Exercise aim:
Write the listing out again, all of it, word for word.

Stored data:

*** Block opens ***

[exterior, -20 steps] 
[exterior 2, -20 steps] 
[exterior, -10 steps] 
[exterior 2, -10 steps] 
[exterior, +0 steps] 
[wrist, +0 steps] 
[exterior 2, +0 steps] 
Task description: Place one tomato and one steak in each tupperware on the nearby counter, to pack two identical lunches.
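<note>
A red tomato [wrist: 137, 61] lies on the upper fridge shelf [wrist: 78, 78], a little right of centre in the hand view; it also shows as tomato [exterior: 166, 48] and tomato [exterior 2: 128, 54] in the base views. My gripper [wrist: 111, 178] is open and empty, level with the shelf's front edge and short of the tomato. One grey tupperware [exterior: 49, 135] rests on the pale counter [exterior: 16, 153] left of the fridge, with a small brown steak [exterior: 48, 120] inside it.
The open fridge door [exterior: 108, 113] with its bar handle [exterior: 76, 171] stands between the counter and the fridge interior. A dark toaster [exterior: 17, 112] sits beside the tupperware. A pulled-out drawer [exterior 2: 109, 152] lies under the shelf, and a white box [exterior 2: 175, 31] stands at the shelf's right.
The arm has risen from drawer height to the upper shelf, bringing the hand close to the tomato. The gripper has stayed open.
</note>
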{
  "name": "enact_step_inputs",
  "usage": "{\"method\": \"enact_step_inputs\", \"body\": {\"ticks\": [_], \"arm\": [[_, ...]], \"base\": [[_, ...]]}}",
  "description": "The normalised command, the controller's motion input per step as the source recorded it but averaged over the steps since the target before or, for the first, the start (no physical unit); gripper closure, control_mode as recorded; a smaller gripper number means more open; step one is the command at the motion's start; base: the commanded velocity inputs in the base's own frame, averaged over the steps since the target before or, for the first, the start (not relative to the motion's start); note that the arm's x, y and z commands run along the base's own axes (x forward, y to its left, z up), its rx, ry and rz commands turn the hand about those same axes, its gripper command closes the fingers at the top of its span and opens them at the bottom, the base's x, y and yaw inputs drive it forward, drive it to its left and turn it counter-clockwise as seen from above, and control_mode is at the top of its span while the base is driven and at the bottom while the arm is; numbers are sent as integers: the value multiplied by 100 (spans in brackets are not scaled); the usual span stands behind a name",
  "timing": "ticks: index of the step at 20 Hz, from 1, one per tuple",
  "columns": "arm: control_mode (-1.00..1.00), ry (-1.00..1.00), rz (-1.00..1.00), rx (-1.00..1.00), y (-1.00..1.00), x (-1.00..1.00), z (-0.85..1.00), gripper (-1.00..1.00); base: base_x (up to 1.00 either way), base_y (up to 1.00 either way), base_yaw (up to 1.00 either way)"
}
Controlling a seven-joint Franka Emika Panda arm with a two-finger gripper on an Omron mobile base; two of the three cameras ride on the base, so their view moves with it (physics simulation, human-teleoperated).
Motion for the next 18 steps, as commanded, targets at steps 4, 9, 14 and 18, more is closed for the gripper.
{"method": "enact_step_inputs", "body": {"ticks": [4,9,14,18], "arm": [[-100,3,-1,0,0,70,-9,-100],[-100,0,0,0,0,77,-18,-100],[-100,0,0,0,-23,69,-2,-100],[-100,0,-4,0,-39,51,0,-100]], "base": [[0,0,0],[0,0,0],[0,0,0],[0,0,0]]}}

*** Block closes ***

Result of this exercise:
[exterior, -20 steps] 
[exterior 2, -20 steps] 
[exterior, -10 steps] 
[exterior 2, -10 steps] 
[exterior, +0 steps] 
[wrist, +0 steps] 
[exterior 2, +0 steps] 
Task description: Place one tomato and one steak in each tupperware on the nearby counter, to pack two identical lunches.
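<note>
A red tomato [wrist: 137, 61] lies on the upper fridge shelf [wrist: 78, 78], a little right of centre in the hand view; it also shows as tomato [exterior: 166, 48] and tomato [exterior 2: 128, 54] in the base views. My gripper [wrist: 111, 178] is open and empty, level with the shelf's front edge and short of the tomato. One grey tupperware [exterior: 49, 135] rests on the pale counter [exterior: 16, 153] left of the fridge, with a small brown steak [exterior: 48, 120] inside it.
The open fridge door [exterior: 108, 113] with its bar handle [exterior: 76, 171] stands between the counter and the fridge interior. A dark toaster [exterior: 17, 112] sits beside the tupperware. A pulled-out drawer [exterior 2: 109, 152] lies under the shelf, and a white box [exterior 2: 175, 31] stands at the shelf's right.
The arm has risen from drawer height to the upper shelf, bringing the hand close to the tomato. The gripper has stayed open.
</note>
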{
  "name": "enact_step_inputs",
  "usage": "{\"method\": \"enact_step_inputs\", \"body\": {\"ticks\": [_], \"arm\": [[_, ...]], \"base\": [[_, ...]]}}",
  "description": "The normalised command, the controller's motion input per step as the source recorded it but averaged over the steps since the target before or, for the first, the start (no physical unit); gripper closure, control_mode as recorded; a smaller gripper number means more open; step one is the command at the motion's start; base: the commanded velocity inputs in the base's own frame, averaged over the steps since the target before or, for the first, the start (not relative to the motion's start); note that the arm's x, y and z commands run along the base's own axes (x forward, y to its left, z up), its rx, ry and rz commands turn the hand about those same axes, its gripper command closes the fingers at the top of its span and opens them at the bottom, the base's x, y and yaw inputs drive it forward, drive it to its left and turn it counter-clockwise as seen from above, and control_mode is at the top of its span while the base is driven and at the bottom while the arm is; numbers are sent as integers: the value multiplied by 100 (spans in brackets are not scaled); the usual span stands behind a name",
  "timing": "ticks: index of the step at 20 Hz, from 1, one per tuple",
  "columns": "arm: control_mode (-1.00..1.00), ry (-1.00..1.00), rz (-1.00..1.00), rx (-1.00..1.00), y (-1.00..1.00), x (-1.00..1.00), z (-0.85..1.00), gripper (-1.00..1.00); base: base_x (up to 1.00 either way), base_y (up to 1.00 either way), base_yaw (up to 1.00 either way)"
}
Controlling a seven-joint Franka Emika Panda arm with a two-finger gripper on an Omron mobile base; two of the three cameras ride on the base, so their view moves with it (physics simulation, human-teleoperated).
Motion for the next 18 steps, as commanded, targets at steps 4, 9, 14 and 18, more is closed for the gripper.
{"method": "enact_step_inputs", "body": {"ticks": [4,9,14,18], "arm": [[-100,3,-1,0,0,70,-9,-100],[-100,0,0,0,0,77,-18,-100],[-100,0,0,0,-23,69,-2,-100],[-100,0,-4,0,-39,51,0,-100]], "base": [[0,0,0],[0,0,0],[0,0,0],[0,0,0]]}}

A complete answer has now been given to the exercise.